Task prompt: Each line below should be quoted exactly, please.

Stored data entries
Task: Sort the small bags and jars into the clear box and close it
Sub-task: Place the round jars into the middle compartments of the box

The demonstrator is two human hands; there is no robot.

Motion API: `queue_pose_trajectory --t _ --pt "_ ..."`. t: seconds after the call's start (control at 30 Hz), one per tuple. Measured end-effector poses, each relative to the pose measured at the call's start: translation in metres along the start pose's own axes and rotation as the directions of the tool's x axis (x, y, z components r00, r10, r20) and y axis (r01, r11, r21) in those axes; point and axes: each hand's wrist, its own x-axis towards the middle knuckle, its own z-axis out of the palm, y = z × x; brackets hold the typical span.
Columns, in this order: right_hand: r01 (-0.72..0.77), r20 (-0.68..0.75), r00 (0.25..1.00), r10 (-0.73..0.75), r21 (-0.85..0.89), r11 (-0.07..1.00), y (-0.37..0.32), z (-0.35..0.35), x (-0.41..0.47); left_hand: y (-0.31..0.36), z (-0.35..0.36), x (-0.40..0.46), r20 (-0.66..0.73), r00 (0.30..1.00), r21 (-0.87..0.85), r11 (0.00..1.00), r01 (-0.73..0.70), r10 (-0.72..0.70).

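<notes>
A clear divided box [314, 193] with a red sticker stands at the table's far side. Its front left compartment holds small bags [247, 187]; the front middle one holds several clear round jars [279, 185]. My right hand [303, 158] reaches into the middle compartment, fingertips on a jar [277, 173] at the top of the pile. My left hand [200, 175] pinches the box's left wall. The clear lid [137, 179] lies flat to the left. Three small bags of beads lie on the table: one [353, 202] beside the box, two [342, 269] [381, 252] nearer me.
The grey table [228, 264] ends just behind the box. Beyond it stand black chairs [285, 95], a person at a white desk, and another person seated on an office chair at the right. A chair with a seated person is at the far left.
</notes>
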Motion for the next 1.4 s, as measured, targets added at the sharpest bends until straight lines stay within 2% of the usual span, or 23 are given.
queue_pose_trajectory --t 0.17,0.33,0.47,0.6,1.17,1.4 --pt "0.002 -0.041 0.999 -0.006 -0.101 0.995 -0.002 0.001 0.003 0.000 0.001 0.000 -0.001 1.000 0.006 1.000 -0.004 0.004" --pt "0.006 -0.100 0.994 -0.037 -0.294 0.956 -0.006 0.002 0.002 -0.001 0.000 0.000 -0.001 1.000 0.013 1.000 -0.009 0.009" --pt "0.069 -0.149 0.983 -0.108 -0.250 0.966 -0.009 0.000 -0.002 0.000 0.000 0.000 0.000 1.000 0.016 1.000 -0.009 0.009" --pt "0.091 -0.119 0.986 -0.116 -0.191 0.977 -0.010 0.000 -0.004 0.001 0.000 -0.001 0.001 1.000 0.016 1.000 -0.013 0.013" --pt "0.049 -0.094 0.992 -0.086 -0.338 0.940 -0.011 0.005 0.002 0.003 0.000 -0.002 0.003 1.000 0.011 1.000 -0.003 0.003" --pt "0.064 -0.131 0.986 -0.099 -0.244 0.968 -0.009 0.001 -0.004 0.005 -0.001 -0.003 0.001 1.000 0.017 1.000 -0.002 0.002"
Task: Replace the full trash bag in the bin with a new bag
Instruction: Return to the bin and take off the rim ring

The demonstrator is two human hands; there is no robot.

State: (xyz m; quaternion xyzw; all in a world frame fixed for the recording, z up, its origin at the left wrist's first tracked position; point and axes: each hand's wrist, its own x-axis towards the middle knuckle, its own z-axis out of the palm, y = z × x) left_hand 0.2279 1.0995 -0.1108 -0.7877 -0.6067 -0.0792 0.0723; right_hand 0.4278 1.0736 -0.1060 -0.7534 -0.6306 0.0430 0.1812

Solution to this task:
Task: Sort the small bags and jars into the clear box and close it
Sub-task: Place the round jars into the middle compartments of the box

The demonstrator is two human hands; there is no robot.

Motion API: `queue_pose_trajectory --t _ --pt "_ ..."`. t: seconds after the call's start (control at 30 Hz), one per tuple. Measured end-effector poses, each relative to the pose measured at the call's start: translation in metres along the start pose's own axes and rotation as the directions of the tool's x axis (x, y, z components r00, r10, r20) and y axis (r01, r11, r21) in those axes; point and axes: each hand's wrist, its own x-axis towards the middle knuckle, its own z-axis out of the palm, y = z × x; brackets hold the typical span.
Columns, in this order: right_hand: r01 (-0.72..0.77), r20 (-0.68..0.75), r00 (0.25..1.00), r10 (-0.73..0.75), r21 (-0.85..0.89), r11 (-0.07..1.00), y (-0.37..0.32), z (-0.35..0.35), x (-0.41..0.47); left_hand: y (-0.31..0.36), z (-0.35..0.36), x (-0.40..0.46), r20 (-0.66..0.73), r00 (0.30..1.00), r21 (-0.87..0.85), r11 (0.00..1.00), r01 (-0.73..0.70), r10 (-0.72..0.70).

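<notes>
A clear divided box [314, 193] with a red sticker stands at the table's far side. Its front left compartment holds small bags [247, 187]; the front middle one holds several clear round jars [279, 185]. My right hand [303, 158] reaches into the middle compartment, fingertips on a jar [277, 173] at the top of the pile. My left hand [200, 175] pinches the box's left wall. The clear lid [137, 179] lies flat to the left. Three small bags of beads lie on the table: one [353, 202] beside the box, two [342, 269] [381, 252] nearer me.
The grey table [228, 264] ends just behind the box. Beyond it stand black chairs [285, 95], a person at a white desk, and another person seated on an office chair at the right. A chair with a seated person is at the far left.
</notes>
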Motion for the next 1.4 s, as measured, targets added at the sharpest bends until straight lines stay within 2% of the usual span, or 23 are given.
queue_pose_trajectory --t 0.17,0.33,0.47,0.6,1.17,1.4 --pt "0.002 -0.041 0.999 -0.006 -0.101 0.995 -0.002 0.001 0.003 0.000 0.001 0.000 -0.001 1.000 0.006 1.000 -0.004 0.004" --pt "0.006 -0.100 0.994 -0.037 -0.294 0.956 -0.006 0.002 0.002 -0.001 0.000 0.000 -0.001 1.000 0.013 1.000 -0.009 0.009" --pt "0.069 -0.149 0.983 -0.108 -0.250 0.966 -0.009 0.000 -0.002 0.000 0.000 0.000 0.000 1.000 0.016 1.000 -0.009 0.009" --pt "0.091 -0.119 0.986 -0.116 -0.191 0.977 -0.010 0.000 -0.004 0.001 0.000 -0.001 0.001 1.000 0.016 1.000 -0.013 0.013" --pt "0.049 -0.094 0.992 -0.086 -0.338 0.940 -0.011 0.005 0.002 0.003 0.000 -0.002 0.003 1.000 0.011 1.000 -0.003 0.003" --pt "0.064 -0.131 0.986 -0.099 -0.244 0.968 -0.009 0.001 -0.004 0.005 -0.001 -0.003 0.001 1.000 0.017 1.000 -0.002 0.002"
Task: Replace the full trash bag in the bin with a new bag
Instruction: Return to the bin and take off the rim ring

The demonstrator is two human hands; there is no robot.

State: (xyz m; quaternion xyzw; all in a world frame fixed for the recording, z up, its origin at the left wrist's first tracked position; point and axes: each hand's wrist, its own x-axis towards the middle knuckle, its own z-axis out of the palm, y = z × x) left_hand 0.2279 1.0995 -0.1108 -0.7877 -0.6067 -0.0792 0.0723; right_hand 0.4278 1.0736 -0.1060 -0.7534 -0.6306 0.0430 0.1812

No part of the answer remains open.